Requirement: Reproduce the records precisely. Every line should be included.

Dataset records
▬▬▬▬▬▬▬▬▬▬

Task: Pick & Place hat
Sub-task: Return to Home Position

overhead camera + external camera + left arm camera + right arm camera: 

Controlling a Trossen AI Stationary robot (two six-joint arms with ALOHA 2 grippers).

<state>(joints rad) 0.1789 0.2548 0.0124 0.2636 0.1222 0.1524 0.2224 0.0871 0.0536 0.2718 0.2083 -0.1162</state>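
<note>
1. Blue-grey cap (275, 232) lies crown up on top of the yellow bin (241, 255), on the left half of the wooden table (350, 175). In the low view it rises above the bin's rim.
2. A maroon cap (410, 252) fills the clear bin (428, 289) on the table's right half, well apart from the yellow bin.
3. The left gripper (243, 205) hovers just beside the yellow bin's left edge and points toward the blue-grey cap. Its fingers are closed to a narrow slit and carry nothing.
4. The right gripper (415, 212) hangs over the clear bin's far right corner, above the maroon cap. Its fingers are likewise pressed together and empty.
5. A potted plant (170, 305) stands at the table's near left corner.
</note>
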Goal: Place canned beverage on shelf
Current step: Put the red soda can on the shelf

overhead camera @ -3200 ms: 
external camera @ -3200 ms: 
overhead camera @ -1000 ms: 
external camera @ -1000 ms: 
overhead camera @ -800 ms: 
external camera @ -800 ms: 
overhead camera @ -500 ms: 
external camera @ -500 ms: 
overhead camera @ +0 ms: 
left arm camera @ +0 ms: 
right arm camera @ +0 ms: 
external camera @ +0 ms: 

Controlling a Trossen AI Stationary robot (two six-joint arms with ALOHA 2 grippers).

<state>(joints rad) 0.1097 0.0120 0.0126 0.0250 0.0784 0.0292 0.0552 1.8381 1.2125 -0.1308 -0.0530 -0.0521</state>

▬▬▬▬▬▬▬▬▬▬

Task answer:
Task: Pick & Place hat
Sub-task: Return to Home Position

overhead camera + external camera + left arm camera + right arm camera: 

Controlling a Trossen AI Stationary robot (two six-joint arms with ALOHA 2 grippers).

<state>(joints rad) 0.1789 0.2548 0.0124 0.2636 0.1222 0.1524 0.2224 0.0871 0.0536 0.2718 0.2083 -0.1162</state>
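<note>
1. Blue-grey cap (275, 232) lies crown up on top of the yellow bin (241, 255), on the left half of the wooden table (350, 175). In the low view it rises above the bin's rim.
2. A maroon cap (410, 252) fills the clear bin (428, 289) on the table's right half, well apart from the yellow bin.
3. The left gripper (243, 205) hovers just beside the yellow bin's left edge and points toward the blue-grey cap. Its fingers are closed to a narrow slit and carry nothing.
4. The right gripper (415, 212) hangs over the clear bin's far right corner, above the maroon cap. Its fingers are likewise pressed together and empty.
5. A potted plant (170, 305) stands at the table's near left corner.
</note>
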Goal: Place canned beverage on shelf
Current step: Put the red soda can on the shelf

overhead camera @ -3200 ms: 
external camera @ -3200 ms: 
overhead camera @ -1000 ms: 
external camera @ -1000 ms: 
overhead camera @ -800 ms: 
external camera @ -800 ms: 
overhead camera @ -500 ms: 
external camera @ -500 ms: 
overhead camera @ +0 ms: 
left arm camera @ +0 ms: 
right arm camera @ +0 ms: 
external camera @ +0 ms: 

Controlling a Trossen AI Stationary robot (two six-joint arms with ALOHA 2 grippers).

<state>(joints rad) 0.1097 0.0120 0.0126 0.0250 0.0784 0.0292 0.0552 1.8381 1.2125 -0.1308 -0.0530 -0.0521</state>

The exercise has been answered in full.